[Vm-dev] #becomeUncompact not longer works in Cog/Stack VMs

stephane ducasse stephane.ducasse at gmail.com
Sun May 8 10:24:59 UTC 2011


> Therefore, some classes
>>> cannot be made non-compact in Cog, and that is a perfectly good tradeoff.
>> In theory. But you have no proof now.
>> Why i should trust you/Eliot/anyone else, without being able to test it?
> 
> You don't. But why must Eliot jump every time you have a hunch that something can be done differently? Adding unneeded generality to a JIT just to disprove your hunches is an amazingly pointless waste of time for him. Unless you are intending to pay him for it, of course. Oh, you weren't...

Hi andreas 

your points are totally valid. Now the point is that it does not look like we are building a community
around Cog, more a sect and this is sad - even if eliot is doing his best to answer the stupid questions of people like mariano. I organized the school deep into smalltalk and payed eliot for his talks just to spread the knowledge. For me this is important to discuss and that knowledge is spread on pros and cons. So at least the links you sent were good. 

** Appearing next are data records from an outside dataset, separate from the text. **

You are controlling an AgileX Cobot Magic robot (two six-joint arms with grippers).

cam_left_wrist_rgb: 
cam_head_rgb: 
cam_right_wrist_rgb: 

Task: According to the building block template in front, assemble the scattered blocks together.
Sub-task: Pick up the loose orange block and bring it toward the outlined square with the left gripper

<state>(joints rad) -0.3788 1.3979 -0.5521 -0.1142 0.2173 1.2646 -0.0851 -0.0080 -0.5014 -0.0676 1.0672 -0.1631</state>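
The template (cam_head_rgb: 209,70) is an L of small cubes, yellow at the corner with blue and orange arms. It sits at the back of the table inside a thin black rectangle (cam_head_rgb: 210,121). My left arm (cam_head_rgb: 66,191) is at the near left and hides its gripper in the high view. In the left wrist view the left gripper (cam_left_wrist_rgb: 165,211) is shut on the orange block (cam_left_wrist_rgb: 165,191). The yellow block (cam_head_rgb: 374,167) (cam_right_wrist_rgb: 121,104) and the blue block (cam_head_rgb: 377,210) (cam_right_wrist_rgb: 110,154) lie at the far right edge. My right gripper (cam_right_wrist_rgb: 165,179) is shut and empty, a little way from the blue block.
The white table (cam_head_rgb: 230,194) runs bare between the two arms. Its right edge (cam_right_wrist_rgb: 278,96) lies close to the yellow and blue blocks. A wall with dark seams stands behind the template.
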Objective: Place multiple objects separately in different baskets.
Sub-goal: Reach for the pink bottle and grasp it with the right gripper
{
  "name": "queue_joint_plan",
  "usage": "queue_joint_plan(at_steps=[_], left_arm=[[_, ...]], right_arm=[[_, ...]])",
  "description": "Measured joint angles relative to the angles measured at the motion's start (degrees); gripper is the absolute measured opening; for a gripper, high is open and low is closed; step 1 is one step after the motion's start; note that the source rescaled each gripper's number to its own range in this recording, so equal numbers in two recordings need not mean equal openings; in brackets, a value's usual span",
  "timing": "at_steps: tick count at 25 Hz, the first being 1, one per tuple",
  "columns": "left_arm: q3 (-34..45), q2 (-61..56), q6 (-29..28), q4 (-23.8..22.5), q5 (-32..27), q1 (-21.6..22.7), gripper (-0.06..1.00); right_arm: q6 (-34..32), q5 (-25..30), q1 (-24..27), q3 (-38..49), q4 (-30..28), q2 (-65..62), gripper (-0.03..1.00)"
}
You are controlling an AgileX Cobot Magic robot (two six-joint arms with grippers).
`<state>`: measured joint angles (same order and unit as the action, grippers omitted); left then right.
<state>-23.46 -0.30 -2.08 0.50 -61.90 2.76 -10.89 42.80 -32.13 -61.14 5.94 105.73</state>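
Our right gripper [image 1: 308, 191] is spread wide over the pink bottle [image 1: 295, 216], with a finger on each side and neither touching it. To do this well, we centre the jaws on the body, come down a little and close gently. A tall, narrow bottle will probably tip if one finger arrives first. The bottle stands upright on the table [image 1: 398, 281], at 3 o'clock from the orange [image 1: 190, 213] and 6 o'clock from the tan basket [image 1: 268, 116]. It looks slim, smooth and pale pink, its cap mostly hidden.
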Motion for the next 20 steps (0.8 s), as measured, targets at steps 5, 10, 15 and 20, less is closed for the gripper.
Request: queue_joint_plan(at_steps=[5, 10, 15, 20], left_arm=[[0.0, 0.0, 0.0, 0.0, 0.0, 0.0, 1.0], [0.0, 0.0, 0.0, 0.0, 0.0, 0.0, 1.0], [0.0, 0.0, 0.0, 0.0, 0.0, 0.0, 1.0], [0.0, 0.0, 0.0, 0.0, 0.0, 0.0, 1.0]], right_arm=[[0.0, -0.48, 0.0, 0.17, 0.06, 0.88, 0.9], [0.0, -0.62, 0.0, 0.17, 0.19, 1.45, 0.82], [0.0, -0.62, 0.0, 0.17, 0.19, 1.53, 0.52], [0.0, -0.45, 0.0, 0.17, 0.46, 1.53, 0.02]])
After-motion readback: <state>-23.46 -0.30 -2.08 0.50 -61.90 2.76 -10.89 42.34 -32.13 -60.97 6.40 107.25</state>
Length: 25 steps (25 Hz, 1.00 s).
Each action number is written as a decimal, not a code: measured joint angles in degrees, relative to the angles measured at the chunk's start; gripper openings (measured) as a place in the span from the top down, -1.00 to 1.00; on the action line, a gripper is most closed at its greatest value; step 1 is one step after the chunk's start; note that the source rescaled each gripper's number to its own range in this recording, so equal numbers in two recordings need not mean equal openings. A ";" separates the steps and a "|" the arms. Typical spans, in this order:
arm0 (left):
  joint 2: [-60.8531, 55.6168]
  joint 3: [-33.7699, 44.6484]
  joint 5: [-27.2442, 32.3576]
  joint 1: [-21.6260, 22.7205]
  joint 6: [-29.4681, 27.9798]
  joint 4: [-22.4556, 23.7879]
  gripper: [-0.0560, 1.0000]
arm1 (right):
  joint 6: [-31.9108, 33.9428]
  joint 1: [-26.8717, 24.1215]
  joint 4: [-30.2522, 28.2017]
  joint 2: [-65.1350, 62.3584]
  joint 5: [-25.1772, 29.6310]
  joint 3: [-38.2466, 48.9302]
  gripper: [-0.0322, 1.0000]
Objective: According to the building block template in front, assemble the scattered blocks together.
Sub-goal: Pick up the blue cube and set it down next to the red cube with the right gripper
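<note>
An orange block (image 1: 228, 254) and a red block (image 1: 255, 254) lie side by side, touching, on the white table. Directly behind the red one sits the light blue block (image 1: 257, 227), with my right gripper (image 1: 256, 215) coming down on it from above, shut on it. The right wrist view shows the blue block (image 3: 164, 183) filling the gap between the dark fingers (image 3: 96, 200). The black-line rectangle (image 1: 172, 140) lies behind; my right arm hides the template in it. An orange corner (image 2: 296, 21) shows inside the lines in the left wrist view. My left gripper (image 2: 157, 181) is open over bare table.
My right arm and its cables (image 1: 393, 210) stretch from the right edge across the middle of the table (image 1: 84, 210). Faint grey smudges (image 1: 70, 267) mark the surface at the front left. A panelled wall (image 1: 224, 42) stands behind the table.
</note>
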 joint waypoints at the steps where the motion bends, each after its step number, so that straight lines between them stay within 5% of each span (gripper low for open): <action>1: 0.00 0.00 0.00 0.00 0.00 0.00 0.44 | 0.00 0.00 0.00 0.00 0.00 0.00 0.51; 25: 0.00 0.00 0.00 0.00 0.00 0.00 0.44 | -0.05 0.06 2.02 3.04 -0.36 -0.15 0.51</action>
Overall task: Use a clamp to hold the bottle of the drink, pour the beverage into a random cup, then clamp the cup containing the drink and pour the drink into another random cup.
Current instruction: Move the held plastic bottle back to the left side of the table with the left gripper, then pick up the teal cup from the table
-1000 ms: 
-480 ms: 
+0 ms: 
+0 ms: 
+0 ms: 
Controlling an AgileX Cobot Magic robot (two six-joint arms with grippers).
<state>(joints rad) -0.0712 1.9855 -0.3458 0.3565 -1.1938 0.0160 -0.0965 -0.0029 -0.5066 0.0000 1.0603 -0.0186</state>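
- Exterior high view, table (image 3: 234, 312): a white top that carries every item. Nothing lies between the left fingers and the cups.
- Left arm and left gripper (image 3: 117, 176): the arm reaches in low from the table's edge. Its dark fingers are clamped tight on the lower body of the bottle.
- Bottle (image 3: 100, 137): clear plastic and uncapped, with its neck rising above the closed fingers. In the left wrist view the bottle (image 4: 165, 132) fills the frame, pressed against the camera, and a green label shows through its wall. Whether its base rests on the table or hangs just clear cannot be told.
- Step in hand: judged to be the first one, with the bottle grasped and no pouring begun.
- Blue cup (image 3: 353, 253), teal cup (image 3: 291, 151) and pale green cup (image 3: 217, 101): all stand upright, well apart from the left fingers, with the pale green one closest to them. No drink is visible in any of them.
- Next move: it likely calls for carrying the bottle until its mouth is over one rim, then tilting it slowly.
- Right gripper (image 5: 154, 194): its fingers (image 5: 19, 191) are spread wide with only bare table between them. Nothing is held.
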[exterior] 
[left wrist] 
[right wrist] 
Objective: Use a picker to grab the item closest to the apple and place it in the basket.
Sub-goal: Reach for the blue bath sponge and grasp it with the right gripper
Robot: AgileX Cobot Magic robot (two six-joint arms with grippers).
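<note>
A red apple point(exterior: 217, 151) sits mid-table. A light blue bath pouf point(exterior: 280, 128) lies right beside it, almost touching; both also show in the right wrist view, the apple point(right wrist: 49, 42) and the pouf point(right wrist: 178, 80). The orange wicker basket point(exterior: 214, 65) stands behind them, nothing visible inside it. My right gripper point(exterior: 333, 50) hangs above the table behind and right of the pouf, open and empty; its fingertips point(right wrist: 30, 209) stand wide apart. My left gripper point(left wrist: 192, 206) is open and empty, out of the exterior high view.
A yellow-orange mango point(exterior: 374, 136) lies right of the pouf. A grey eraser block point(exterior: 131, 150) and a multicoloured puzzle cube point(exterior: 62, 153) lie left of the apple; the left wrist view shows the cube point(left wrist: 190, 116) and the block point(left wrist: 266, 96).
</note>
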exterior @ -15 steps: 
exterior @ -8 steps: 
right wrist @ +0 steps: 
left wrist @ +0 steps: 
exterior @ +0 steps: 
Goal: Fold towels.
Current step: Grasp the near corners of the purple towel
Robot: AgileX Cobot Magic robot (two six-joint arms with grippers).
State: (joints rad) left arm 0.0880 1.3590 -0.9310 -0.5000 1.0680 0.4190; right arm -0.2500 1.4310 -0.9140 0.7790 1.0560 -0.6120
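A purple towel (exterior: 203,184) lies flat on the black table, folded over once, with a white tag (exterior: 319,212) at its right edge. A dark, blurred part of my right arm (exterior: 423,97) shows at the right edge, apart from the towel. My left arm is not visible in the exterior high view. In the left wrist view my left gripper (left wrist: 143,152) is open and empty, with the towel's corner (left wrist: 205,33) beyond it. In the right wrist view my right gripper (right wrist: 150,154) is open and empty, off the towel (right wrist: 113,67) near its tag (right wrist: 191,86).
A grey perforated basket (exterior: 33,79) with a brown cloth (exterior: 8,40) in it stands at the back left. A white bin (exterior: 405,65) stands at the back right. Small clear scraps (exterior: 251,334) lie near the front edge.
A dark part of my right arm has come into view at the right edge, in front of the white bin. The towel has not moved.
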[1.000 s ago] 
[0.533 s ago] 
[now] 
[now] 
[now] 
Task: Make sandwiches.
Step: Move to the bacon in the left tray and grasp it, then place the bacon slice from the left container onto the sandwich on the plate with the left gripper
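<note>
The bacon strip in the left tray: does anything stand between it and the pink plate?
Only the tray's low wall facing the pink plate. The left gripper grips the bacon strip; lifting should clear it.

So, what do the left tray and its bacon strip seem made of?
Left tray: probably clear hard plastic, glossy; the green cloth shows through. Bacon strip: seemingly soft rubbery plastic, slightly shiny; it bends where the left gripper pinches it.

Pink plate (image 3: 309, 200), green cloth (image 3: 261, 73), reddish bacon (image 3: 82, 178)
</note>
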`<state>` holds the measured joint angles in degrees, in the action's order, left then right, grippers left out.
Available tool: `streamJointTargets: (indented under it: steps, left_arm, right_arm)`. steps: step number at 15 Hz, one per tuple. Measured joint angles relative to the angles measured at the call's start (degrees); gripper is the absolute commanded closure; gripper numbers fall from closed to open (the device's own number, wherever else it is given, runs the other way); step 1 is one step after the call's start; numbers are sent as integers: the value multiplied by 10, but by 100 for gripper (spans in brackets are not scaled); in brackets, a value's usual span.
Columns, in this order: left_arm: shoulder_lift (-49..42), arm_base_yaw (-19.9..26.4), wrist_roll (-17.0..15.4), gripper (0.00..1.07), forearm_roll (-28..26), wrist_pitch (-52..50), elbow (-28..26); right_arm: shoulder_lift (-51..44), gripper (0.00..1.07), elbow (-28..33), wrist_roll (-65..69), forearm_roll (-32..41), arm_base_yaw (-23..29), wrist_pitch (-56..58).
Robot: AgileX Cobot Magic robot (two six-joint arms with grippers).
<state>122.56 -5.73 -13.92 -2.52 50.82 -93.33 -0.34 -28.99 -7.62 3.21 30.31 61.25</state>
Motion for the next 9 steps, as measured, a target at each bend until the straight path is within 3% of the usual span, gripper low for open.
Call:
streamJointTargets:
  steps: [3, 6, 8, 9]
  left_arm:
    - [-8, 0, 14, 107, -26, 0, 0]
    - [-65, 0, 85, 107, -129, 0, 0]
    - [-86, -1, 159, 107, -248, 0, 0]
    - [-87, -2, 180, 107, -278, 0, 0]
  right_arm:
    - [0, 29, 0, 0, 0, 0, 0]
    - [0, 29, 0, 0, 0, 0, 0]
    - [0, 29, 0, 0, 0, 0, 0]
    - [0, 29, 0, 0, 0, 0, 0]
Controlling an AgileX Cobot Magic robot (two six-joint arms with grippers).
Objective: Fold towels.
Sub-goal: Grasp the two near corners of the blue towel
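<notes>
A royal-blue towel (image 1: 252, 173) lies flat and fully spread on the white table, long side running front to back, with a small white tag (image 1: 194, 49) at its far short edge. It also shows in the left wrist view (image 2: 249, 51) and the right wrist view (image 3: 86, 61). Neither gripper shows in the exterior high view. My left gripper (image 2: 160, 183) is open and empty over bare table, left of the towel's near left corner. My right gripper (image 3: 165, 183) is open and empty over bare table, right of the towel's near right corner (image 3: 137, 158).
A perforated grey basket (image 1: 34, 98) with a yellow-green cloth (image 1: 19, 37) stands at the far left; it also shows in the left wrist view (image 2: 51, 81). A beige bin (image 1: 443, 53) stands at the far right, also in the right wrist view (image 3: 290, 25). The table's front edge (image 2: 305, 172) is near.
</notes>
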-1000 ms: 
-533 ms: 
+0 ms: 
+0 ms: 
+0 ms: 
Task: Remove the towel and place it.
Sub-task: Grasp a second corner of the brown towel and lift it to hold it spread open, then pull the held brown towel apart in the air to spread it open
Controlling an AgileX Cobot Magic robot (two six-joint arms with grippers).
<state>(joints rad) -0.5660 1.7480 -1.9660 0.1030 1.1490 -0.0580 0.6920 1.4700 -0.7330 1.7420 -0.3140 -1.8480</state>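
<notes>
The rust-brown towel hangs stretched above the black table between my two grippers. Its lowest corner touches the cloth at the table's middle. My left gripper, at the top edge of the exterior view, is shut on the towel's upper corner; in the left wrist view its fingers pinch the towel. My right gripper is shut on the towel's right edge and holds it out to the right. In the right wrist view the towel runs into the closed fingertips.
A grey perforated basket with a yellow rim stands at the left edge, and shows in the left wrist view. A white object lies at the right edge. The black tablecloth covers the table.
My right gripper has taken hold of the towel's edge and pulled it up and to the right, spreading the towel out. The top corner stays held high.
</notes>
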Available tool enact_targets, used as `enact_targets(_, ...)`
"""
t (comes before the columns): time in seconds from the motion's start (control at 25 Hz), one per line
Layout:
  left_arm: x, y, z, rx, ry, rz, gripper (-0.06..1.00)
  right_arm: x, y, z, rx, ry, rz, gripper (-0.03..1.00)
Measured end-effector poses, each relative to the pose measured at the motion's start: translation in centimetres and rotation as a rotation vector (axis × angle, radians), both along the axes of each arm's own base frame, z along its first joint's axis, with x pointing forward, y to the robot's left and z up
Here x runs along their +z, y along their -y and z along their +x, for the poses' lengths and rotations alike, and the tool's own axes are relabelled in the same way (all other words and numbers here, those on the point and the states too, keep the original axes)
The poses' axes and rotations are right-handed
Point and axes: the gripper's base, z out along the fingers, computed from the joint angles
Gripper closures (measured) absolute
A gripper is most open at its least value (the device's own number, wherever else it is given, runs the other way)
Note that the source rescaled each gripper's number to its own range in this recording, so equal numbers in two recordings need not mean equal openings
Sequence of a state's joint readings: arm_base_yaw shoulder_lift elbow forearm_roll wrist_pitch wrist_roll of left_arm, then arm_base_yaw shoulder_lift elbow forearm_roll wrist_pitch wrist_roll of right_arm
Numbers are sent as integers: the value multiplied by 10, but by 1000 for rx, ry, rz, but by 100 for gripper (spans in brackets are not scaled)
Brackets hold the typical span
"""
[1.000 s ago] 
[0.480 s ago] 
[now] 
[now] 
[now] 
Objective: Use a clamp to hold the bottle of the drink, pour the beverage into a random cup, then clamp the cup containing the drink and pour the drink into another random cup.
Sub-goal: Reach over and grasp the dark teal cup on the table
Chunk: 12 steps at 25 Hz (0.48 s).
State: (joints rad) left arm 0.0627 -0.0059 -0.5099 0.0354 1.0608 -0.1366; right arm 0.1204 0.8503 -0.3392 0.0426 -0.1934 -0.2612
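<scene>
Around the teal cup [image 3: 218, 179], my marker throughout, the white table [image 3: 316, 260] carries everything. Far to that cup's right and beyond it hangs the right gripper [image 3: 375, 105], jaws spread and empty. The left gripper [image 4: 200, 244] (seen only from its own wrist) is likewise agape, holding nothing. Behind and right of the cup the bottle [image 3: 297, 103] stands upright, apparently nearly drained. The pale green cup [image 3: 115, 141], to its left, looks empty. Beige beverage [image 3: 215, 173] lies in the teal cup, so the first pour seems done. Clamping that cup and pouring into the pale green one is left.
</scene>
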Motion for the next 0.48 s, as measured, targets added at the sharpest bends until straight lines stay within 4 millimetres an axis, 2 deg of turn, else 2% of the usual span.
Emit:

Now personally I do not use Cog yet just to see how far I need to be bound to something 
complex and understood by two persons. This is my way to manage my own risks in my business.
So making pharo fast on the interpreter is a reasonable approach too. I think that our little community 
should realize that, else one day it can be hurt. 

This is sad that we do not succeed to build a set up where the community could pay eliot to work on Cog
but this is like that so far. I tried some setup but so far this is not working. Now even if this would be the case, how a set of companies would invest money  in something that only one guy or two understand. I think that if we do not minimize the truck factor then we have a high risk profile that investors should be able to understand quite well and run away from us (or they are blind which is better). After we should not cry when "rewrite everything in java" arrives (even if it may be for other less obvious reasons). As an investor of the money for my kids I tend to be much more picky about reality and risks. Having kids is a good way to check reality.